- _WHAT IS NEEDED_
Transcribe the whole listing below. Pictures do not go in the copy.

- _DATA PROVIDED_
___

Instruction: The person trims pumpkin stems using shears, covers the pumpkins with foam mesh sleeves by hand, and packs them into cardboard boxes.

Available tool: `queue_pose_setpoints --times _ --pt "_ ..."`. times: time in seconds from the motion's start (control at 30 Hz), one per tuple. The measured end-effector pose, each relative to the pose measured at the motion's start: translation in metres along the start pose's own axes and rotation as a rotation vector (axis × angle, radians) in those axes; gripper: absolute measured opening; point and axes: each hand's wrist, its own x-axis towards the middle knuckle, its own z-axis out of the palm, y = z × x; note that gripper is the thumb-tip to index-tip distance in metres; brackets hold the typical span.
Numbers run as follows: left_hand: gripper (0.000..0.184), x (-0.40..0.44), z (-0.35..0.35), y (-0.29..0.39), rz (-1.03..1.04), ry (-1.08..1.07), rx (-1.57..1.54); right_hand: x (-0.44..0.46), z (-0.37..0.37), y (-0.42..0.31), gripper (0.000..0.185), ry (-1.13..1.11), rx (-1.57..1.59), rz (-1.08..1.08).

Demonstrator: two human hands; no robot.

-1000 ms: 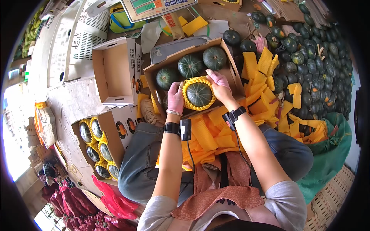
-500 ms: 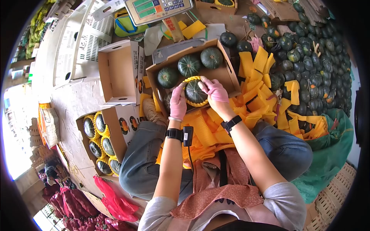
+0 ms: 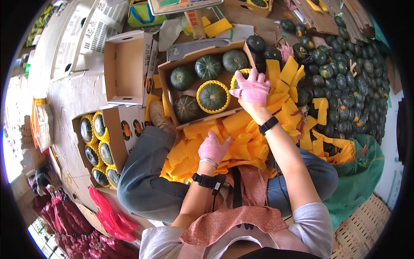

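Note:
My right hand (image 3: 253,88), in a pink glove, lies spread over a netted squash (image 3: 241,77) at the right end of the open cardboard box (image 3: 172,123); the palm hides much of it. Beside it in the box sits a dark green squash in a yellow foam net (image 3: 213,96). Bare squashes fill the other places, among them one (image 3: 186,108) at the lower left and one (image 3: 208,67) in the back row. Over the pile of yellow foam nets (image 3: 243,149) is my left hand (image 3: 213,148), also gloved, its thumb apart and some fingers hidden from view.
A box of netted squashes (image 3: 113,146) stands at the left, below an empty box (image 3: 125,69). Many squashes (image 3: 345,86) are heaped at the right, near a green sack (image 3: 366,172). A scale (image 3: 185,5) is at the top, crates (image 3: 88,39) at the upper left.
The netted squash that both hands held now sits released in the box. My left hand has drawn back to the nets, and my right has moved right onto another netted squash.

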Motion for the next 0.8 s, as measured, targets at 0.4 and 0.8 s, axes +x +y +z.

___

- _ANSWER_
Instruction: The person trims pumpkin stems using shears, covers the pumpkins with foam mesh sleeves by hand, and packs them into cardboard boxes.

Available tool: `queue_pose_setpoints --times _ --pt "_ ..."`. times: time in seconds from the motion's start (control at 30 Hz), one per tuple. The measured end-effector pose, each relative to the pose measured at the motion's start: translation in metres along the start pose's own axes and rotation as a rotation vector (axis × angle, radians) in those axes; gripper: absolute measured opening; point and axes: each hand's wrist, its own x-axis towards the middle knuckle, its own z-axis out of the palm, y = z × x; note that gripper is the thumb-tip to index-tip distance in metres; brackets hold the typical span.
Numbers run as follows: left_hand: gripper (0.000..0.184), x (-0.40..0.44), z (-0.35..0.35), y (-0.29..0.39), rz (-1.03..1.04), ry (-1.08..1.07), rx (-1.57..1.54); right_hand: x (-0.44..0.46), z (-0.37..0.37), y (-0.42..0.31), gripper (0.000..0.185), ry (-1.13..1.11), rx (-1.57..1.59), rz (-1.08..1.08).

Demonstrator: two human hands; no robot.

-1000 ms: 
-500 ms: 
+0 ms: 

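Note:
My right hand (image 3: 253,88), in a pink glove, lies spread over a netted squash (image 3: 241,77) at the right end of the open cardboard box (image 3: 172,123); the palm hides much of it. Beside it in the box sits a dark green squash in a yellow foam net (image 3: 213,96). Bare squashes fill the other places, among them one (image 3: 186,108) at the lower left and one (image 3: 208,67) in the back row. Over the pile of yellow foam nets (image 3: 243,149) is my left hand (image 3: 213,148), also gloved, its thumb apart and some fingers hidden from view.
A box of netted squashes (image 3: 113,146) stands at the left, below an empty box (image 3: 125,69). Many squashes (image 3: 345,86) are heaped at the right, near a green sack (image 3: 366,172). A scale (image 3: 185,5) is at the top, crates (image 3: 88,39) at the upper left.
The netted squash that both hands held now sits released in the box. My left hand has drawn back to the nets, and my right has moved right onto another netted squash.
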
Motion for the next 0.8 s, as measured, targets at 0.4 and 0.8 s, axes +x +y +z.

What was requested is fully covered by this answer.